Los inviernos en el Río de la Plata son húmedos, ventosos y fríos. A pesar que las temperaturas generalmente son superiores a los tres o cuatro grados, la sensación térmica suele ser inferior debido a las corrientes polares de la Antártida. Es habitual que tengamos "veranillos" de varios días (el más famoso es el de San Juan, que se produce año a año alrededor del universal 24 de junio) durante el cual abandonamos abrigos, botas, bufandas y guantes, para vestir en "mangas de camisa". El cuadro se completa con calefacciones que siguen funcionando como si nada hubiese cambiado en el exterior durante esas picardías climáticas. Cuando el frío regresa, el calor nos ahoga en el interior de oficinas y casas, mientras que los pingüinos deambulan por las calles.
Con este panorama, la mitad más uno de los rioplatenses, nos resfriamos. Cada cual a su estilo, claro. Asmas, bronquitis, gripes, sinuistis, anginas, catarros, llenan las consultas médicas y las salas de urgencia de los hospitales.
Como no podía ser de otra manera, "caí" en la estadística. Mi estilo, original. Esta vez mi punto débil resultaron ser mis oídos. En concreto: he debutado con la sordera. Desde el viernes no escucho nada del lado derecho, y apenas a medias del izquierdo. Lo poco que llego a percibir, me retumba. Esta sensación molesta se agrava con que el oído también tiene que ver con el equilibrio, por lo que, además de estar "casi" sorda, de padecer la alteración de los pocos sonidos que llegan a mi cerebro, ando como boya en mar de tormenta, tambaleándome como borracha.
Sí, ya lo sé, "esto" se me irá en unos días, cuando el cuadro gripal cumpla su sagrado y biológico ciclo de siete días. O, según el pronóstico de los más optimistas, una semana. Con cama, cariño y cognac, mejor. Aunque las tres "C" solamente corran para los dichosos que puedan abandonar sus actividades externas al hogar (bueno, peor es no tener una caricia, y más grave, no disponer de una buena botella de tan noble bebida espirituosa).

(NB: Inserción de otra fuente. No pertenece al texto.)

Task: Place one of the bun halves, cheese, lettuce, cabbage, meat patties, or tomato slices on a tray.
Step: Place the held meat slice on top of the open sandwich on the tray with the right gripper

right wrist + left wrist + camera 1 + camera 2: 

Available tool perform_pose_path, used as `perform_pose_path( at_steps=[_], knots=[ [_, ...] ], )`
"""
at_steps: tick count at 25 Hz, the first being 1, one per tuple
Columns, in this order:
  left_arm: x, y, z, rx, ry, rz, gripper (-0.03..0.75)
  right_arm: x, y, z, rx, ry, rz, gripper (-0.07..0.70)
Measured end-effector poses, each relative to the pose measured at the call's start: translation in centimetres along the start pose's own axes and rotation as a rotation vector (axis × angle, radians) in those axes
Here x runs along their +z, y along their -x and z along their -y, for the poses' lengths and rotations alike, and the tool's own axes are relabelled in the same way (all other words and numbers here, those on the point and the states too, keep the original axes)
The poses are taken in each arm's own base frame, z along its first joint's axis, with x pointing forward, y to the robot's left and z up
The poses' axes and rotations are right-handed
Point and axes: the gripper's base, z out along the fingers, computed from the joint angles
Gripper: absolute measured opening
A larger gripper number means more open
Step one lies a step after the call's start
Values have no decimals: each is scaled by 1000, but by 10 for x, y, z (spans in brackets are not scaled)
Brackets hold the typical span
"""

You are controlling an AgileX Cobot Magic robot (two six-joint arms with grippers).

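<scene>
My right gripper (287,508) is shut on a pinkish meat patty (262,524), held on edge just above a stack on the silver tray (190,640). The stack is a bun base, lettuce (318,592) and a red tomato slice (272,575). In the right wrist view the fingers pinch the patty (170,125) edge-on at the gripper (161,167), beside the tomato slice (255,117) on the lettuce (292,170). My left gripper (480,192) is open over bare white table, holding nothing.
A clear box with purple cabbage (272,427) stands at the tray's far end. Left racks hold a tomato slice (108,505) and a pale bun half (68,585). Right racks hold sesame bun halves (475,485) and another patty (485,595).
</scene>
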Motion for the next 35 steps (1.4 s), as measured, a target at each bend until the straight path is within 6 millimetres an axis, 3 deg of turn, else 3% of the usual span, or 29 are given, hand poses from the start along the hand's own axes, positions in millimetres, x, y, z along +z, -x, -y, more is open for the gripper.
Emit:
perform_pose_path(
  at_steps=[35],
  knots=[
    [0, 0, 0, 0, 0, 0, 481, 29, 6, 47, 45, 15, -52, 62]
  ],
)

Pero no es este el tema que me preocupa (al menos hoy).
Más de una vez he dedicado largas horas meditando sobre qué sería de mi vida si un buen día no viese más. Después de darle mil vueltas al asunto, siempre he concluído en que necesitaría alguien que me leyese. La falta de visión nunca borraría de mi memoria los colores, los rostros, los paisajes. Y me tranquilicé.
Sin embargo, jamás había analizado mi vida sin oír. Hasta ahora. En este largo fin de semana de sordera, comprendí que soy una mujer que, a pesar de adorar la soledad y silencio, necesito sonidos para vivir. Las voces queridas, el canto de mi hija, el silbido del viento en las copas de los árboles, el murmullo del mar, los truenos que suceden a los relámpagos, la melodía de la lluvia al acariciar los cristales, Bach, Aldi Meola, Caetano, Chopin, el sonido del silencio...
Comprendí que no me resultaría tan fácil recrearlos en mi memoria. Y sentí miedo.
Me pregunté, entonces, si no sería preferible no haber conocido nunca los sonidos.
Inmediatamente sonreí. La respuesta llegó con la imagen de un hombre a quién amé.
Comprendí entonces que, a pesar del dolor que genera perder algo maravilloso, siempre es preferible haber tenido el privilegio de disfrutar los milagros. Y brindé con cognac.